Yet another observation is that changes either in terms of additions, deletions, or modifications to lines or characters are reflected in changes to the checking numbers as evidenced by a comparison match of the checking numbers of the lines of the modified text with those of the text as received from the remote source. Where consecutive lines of text match, then a mere coded indication of that fact can be remitted to the source. Several problems arise, however. Some lines may be deleted and other new lines inserted. While a linear comparison of checking numbers between the received and modified text will isolate the first point of difference, an associative compare is required to identify other runs of consecutive lines whose checking numbers comparison match the received text.

The step of associatively comparing includes (d1) comparing the checking numbers of consecutive counterpart lines of the modified and received texts and continuing said comparison linearly until the first mismatch is detected on say the ith line, where i lies in the integer range (0.ltoreq.i.ltoreq.m,n); and (d2) comparing the jth consecutive line checking number of the modified text to the (j-1) consecutive line checking numbers of the received text, and, comparing the jth consecutive line checking number of the received text with the j consecutive line checking numbers of the modified text. These steps, (d1) and (d2), are repeated until the lines of the received and modified text become exhausted. Lastly, coded indications of each run of two or more consecutive lines in the modified text whose checking numbers match the checking numbers in the received text are returned from the text processor to the host. Otherwise, the text lines are themselves transmitted back to the host.
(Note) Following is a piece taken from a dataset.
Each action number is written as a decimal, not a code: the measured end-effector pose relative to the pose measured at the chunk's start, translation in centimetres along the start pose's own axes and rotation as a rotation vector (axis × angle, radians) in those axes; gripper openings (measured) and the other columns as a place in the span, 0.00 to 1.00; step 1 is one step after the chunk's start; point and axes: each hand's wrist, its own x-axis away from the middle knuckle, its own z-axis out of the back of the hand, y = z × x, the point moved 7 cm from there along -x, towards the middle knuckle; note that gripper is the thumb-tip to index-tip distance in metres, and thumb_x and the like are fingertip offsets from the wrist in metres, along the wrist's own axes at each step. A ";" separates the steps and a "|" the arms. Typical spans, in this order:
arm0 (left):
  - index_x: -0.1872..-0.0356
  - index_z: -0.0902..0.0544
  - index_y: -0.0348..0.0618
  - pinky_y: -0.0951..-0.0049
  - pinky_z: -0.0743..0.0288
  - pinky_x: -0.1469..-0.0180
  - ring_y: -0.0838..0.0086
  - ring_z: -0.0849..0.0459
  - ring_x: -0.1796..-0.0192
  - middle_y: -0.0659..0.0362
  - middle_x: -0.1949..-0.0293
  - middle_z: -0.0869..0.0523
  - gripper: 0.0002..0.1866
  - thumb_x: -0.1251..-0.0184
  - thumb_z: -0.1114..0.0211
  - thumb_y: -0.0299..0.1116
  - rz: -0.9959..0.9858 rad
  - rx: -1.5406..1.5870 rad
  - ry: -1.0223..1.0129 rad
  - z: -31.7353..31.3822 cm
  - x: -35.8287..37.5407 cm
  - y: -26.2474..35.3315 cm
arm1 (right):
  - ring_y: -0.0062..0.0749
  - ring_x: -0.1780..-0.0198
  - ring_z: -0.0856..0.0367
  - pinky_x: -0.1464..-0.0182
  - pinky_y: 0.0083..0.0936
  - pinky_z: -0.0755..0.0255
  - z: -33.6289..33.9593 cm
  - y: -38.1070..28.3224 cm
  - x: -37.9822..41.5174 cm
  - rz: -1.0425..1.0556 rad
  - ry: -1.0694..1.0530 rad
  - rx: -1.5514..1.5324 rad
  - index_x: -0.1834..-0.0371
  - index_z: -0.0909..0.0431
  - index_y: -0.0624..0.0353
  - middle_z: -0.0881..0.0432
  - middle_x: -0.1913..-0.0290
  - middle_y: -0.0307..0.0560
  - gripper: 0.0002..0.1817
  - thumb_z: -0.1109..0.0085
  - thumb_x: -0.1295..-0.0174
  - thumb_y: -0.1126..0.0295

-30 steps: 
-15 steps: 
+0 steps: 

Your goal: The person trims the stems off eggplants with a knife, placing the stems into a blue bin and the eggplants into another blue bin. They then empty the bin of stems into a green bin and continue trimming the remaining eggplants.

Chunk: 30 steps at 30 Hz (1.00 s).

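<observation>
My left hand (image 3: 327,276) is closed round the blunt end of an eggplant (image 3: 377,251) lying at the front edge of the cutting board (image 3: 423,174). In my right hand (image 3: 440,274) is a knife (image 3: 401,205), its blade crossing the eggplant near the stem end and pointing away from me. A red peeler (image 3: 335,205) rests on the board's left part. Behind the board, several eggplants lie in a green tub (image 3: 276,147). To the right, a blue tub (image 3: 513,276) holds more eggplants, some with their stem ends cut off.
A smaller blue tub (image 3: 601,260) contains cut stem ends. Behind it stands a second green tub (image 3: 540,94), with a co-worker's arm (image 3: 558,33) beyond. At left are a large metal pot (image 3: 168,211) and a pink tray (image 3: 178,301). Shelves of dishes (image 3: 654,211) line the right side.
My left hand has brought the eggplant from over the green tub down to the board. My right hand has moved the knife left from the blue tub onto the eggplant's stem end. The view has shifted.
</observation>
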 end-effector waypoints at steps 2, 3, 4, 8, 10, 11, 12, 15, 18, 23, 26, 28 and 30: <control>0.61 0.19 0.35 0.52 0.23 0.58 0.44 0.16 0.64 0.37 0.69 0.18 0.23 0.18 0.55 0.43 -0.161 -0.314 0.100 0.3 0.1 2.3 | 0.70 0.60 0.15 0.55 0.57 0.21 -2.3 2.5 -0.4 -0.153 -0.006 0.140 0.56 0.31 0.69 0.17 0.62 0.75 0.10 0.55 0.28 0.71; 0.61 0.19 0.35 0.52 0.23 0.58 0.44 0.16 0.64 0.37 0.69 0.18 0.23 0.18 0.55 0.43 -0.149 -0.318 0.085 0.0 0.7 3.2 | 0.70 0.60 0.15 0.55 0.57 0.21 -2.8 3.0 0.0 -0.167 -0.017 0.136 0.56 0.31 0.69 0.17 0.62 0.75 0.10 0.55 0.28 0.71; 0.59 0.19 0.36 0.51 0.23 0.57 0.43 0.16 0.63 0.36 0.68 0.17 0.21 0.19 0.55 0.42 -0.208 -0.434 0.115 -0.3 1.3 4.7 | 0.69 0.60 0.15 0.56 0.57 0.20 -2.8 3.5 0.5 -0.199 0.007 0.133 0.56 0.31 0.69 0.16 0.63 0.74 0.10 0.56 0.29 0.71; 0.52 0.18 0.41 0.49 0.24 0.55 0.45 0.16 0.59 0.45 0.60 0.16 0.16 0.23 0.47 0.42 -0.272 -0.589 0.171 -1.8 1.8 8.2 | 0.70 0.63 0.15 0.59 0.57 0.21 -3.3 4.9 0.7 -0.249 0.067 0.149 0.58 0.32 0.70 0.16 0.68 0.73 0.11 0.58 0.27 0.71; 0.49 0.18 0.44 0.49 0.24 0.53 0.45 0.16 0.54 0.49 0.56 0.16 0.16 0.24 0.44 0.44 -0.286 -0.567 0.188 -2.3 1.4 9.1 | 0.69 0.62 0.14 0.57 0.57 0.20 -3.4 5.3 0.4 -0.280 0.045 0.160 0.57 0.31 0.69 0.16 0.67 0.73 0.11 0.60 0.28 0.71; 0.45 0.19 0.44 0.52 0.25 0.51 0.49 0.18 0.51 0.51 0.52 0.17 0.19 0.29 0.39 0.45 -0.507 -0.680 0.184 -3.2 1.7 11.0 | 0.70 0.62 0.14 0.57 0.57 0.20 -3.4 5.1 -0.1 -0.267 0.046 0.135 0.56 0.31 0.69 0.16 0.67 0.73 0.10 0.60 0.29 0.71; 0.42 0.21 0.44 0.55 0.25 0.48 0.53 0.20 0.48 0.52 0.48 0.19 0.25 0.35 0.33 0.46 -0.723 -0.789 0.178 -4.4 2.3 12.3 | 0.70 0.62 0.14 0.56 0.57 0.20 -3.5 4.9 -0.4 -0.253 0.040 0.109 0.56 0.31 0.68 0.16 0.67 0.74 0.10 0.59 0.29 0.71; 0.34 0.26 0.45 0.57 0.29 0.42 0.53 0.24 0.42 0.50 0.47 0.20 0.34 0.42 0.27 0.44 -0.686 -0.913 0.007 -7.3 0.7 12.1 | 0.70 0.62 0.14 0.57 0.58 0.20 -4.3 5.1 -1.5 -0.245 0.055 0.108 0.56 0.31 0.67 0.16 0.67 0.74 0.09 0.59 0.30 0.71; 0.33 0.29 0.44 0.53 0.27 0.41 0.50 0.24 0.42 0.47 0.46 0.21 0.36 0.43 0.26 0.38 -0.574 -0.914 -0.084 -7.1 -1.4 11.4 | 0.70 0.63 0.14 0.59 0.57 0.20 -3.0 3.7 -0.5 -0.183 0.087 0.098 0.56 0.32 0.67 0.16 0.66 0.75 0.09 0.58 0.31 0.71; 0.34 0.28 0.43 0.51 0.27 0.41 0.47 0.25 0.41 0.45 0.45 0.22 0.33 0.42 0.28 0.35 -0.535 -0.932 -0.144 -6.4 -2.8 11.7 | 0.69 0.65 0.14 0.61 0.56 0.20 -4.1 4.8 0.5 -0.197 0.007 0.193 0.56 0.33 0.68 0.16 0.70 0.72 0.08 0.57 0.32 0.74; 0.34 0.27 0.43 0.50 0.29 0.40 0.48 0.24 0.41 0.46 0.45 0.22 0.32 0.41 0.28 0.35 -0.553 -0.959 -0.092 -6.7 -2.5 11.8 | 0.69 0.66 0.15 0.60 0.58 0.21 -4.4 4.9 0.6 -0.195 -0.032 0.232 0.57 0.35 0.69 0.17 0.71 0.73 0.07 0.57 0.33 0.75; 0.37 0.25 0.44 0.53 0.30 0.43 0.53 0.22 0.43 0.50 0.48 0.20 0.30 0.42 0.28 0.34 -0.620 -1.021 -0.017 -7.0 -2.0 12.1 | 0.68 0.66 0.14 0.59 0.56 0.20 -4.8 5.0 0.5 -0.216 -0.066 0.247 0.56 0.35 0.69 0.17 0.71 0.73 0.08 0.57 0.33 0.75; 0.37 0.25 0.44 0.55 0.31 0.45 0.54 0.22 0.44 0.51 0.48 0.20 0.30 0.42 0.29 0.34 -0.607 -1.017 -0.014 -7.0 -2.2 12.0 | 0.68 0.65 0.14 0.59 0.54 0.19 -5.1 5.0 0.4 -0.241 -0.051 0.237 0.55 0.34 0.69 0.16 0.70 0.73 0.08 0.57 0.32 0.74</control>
As used in this specification, the terms "checking number" and "hash number or total" are used as synonyms.

BRIEF DESCRIPTION OF THE DRAWINGS

FIG. 1 is a block diagram illustrating a host processor in communication with an intelligent computer terminal.

FIG. 2 is a diagram illustrating a typical file.

FIG. 3 is a diagram illustrating the format for communication of a file from the host processor to the intelligent terminal.

FIG. 4 is a diagram illustrating the format of a clear text file on a diskette at the terminal.

FIG. 5 is a diagram illustrating the format of a hash file on a diskette at the terminal.

FIG. 6 is a diagram illustrating the format for communication of an updated file from the intelligent terminal to the host processor.

FIG. 7 is a diagram illustrating a typical updated file.

FIG. 8 is a diagram of the hash file (32) stored in the diskette (36) of the terminal.

FIG. 9 is a generalized description in flow-chart fashion of the basic method of my invention.

DESCRIPTION OF THE PREFERRED EMBODIMENT

Referring to FIG. 1, a host central processing unit or processor 20 is in communication with an intelligent terminal, such as the IBM Personal Computer 30 with keyboard/display 35, main storage 34 and diskette storage device 36. Host processor 20 includes main storage 24 and a non-volatile storage device, such as direct access storage device (DASD) 26 in which a base text file 40 (FIG. 2) may be stored. A communication link, including communication adapter 28 at the host and communication adapter 38 at the terminal, interconnects processor 20 and computer 30.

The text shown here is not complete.